TASK OBJECTIVE ->
Reproduce, exactly, the lines of the material below from the line containing "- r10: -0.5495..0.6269" through the line containing "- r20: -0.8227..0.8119", with both end lines included and nothing else.

-------

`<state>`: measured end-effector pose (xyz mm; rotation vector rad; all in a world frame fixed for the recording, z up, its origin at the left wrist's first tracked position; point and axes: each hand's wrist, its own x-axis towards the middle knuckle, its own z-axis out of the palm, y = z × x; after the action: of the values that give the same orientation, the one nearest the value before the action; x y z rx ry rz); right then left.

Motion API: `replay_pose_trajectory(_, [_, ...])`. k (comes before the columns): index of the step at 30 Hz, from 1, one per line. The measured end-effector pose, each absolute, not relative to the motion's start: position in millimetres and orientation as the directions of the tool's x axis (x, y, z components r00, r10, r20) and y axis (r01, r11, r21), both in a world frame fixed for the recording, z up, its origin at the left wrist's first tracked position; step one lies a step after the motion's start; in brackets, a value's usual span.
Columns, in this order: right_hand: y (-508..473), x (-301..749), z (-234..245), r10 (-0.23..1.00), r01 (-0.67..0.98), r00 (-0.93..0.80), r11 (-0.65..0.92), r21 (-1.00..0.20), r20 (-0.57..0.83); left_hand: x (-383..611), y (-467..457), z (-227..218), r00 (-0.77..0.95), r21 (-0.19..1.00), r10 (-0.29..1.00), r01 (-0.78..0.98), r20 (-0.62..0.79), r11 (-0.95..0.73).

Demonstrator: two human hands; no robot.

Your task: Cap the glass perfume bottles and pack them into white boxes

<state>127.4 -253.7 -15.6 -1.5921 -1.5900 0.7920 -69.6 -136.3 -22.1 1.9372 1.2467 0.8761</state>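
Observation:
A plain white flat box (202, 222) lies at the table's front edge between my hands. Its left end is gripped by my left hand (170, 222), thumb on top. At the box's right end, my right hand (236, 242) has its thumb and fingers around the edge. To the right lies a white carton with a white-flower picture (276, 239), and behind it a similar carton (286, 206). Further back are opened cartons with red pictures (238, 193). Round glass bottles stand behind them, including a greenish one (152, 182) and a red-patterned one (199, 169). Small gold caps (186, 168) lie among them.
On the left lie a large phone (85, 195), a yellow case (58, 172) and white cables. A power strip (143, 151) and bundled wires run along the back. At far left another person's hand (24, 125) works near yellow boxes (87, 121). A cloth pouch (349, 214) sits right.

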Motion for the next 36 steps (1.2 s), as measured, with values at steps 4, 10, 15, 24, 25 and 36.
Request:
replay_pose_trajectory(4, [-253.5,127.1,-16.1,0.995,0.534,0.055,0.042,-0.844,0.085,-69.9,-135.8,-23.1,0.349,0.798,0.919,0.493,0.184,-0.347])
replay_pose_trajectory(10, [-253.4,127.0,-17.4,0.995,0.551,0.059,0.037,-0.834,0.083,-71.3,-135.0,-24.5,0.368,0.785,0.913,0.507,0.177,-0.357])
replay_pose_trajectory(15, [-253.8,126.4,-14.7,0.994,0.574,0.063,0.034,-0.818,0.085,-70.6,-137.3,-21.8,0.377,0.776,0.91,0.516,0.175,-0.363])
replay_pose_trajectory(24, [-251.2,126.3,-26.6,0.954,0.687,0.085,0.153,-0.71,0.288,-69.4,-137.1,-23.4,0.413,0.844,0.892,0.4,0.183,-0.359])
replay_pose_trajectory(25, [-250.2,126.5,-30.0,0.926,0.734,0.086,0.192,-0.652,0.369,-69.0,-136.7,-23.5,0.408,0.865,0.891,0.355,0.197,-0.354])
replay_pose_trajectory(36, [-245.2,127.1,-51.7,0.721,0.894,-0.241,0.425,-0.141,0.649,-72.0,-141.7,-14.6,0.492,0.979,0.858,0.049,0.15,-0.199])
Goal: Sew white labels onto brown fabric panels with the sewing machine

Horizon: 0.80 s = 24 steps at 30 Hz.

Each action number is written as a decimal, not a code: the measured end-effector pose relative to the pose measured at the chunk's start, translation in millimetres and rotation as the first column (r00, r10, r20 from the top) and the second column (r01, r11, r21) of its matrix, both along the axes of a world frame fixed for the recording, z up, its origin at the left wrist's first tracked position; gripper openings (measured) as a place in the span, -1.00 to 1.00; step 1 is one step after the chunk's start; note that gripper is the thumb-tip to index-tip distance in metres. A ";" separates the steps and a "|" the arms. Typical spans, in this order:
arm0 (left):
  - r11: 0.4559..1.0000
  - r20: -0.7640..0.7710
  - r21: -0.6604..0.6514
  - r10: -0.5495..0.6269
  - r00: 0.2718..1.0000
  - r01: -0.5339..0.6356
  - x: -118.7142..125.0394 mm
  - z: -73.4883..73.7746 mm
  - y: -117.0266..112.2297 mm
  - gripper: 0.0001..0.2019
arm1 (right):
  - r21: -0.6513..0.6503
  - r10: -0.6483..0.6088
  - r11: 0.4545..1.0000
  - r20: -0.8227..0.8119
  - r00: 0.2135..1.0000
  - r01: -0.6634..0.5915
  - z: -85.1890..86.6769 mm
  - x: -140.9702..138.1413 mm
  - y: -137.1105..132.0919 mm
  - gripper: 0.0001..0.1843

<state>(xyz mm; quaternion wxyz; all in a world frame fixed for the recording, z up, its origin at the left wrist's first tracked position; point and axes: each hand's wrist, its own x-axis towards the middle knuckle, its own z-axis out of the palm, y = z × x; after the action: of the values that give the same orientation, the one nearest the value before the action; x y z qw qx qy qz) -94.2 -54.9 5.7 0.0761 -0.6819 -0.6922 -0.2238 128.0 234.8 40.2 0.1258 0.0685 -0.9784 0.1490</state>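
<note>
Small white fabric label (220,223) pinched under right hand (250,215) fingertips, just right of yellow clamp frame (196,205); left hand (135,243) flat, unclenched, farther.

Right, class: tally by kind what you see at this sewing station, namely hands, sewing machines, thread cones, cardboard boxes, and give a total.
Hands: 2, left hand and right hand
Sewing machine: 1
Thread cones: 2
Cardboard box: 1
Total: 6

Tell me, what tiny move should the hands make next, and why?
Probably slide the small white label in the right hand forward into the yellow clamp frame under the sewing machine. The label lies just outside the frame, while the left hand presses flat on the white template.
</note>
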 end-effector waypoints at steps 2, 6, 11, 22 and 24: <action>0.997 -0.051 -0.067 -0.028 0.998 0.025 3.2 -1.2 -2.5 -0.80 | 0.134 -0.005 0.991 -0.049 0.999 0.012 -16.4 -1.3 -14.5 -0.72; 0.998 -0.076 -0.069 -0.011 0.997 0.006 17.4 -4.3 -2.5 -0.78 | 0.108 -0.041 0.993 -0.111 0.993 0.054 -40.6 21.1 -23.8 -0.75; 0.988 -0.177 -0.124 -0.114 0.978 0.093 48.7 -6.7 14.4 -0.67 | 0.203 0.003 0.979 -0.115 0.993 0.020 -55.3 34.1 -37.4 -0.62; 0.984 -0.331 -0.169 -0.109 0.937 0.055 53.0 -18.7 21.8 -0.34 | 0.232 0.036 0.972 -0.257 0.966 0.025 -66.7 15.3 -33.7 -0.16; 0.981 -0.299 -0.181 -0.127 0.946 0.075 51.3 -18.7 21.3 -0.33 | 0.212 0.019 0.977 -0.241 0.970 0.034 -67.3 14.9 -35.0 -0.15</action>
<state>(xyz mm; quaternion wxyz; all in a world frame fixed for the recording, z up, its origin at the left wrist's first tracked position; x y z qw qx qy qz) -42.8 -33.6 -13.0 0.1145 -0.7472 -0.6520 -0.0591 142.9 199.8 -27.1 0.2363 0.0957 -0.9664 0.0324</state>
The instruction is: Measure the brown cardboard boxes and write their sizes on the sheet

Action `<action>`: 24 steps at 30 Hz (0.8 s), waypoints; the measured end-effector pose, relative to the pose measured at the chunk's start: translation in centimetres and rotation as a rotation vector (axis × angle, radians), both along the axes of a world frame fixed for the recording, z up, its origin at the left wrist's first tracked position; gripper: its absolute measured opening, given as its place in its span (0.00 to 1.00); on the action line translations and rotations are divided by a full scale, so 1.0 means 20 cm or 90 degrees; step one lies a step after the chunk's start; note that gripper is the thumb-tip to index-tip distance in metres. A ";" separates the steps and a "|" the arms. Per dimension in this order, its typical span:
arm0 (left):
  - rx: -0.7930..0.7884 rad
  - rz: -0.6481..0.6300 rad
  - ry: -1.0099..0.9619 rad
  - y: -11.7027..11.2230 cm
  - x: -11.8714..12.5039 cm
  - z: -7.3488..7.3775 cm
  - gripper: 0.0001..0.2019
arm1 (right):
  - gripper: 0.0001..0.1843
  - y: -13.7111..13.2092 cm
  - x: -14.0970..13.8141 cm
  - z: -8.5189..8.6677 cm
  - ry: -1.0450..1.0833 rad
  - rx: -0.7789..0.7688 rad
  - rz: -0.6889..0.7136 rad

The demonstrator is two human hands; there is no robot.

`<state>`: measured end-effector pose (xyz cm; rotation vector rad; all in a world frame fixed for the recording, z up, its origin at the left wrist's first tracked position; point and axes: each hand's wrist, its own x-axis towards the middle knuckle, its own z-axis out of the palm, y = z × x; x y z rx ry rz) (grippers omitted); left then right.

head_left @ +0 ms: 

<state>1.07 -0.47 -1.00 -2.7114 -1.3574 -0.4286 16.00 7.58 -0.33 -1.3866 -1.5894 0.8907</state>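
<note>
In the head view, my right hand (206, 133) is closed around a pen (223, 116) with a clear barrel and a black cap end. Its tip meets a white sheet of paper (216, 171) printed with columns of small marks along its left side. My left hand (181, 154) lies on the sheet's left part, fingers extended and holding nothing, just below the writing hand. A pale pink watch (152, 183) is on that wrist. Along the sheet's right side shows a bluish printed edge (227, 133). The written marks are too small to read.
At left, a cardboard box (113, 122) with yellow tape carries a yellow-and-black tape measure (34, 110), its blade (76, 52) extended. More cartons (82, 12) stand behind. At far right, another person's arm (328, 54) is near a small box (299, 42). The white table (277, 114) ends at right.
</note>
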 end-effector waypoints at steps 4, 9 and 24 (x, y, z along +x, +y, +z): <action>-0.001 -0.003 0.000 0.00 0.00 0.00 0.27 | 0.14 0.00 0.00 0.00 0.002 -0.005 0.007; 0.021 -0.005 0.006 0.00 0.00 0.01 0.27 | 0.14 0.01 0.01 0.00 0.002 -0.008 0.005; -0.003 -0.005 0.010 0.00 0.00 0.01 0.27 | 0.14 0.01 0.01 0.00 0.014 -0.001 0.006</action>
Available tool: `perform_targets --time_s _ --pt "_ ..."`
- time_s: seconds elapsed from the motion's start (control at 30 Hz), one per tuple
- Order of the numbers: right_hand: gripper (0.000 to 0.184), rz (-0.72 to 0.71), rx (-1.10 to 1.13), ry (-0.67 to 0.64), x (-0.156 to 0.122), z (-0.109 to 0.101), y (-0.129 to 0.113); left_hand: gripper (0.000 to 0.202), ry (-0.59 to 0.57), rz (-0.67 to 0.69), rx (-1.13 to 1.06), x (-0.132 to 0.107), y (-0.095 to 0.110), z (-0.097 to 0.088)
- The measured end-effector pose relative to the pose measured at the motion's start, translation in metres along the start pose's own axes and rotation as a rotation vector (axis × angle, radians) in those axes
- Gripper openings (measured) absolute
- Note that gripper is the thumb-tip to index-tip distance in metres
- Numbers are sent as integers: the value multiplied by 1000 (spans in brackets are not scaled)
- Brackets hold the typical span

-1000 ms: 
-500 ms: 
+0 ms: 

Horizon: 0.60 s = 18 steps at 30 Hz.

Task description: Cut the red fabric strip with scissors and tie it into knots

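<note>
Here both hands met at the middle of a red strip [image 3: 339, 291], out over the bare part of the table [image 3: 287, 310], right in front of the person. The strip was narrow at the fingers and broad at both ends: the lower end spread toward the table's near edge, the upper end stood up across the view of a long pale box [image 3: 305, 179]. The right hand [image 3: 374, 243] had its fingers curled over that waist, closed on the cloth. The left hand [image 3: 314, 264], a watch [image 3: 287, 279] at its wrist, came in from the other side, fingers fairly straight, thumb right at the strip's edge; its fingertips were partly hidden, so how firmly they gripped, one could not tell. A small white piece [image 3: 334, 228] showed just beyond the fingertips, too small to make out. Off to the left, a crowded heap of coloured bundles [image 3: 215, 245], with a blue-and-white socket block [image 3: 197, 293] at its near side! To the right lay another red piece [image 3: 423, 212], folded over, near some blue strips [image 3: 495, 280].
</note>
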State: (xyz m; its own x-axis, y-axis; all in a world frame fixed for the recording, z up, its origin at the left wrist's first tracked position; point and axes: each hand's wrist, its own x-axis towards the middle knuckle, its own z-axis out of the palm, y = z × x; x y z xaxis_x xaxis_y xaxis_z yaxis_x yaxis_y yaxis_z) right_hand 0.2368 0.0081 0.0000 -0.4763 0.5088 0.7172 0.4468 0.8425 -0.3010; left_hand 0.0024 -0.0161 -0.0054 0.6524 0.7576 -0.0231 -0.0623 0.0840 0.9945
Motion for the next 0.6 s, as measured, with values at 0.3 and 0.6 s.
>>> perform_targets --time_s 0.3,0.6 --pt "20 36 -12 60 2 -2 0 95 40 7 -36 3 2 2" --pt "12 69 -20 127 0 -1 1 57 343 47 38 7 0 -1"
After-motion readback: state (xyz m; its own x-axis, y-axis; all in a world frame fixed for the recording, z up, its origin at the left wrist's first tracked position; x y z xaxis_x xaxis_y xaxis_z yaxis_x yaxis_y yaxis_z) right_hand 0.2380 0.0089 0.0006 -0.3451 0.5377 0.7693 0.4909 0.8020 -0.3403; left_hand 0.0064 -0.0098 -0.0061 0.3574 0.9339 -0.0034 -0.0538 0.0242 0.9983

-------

TASK RESULT ->
  - r10: -0.5495..0.6269
  - r00: 0.2718..1.0000
  - r01: -0.5339..0.6356
  - x: -118.7142..125.0394 mm
  - z: -73.4883..73.7746 mm
  - y: -117.0266..112.2297 mm
  - gripper: 0.0001..0.2019
arm1 (right):
  - r21: -0.6513..0.6503
  - r10: -0.6483..0.6088
  - r11: 0.4545..1.0000
  - r20: -0.8227..0.8119

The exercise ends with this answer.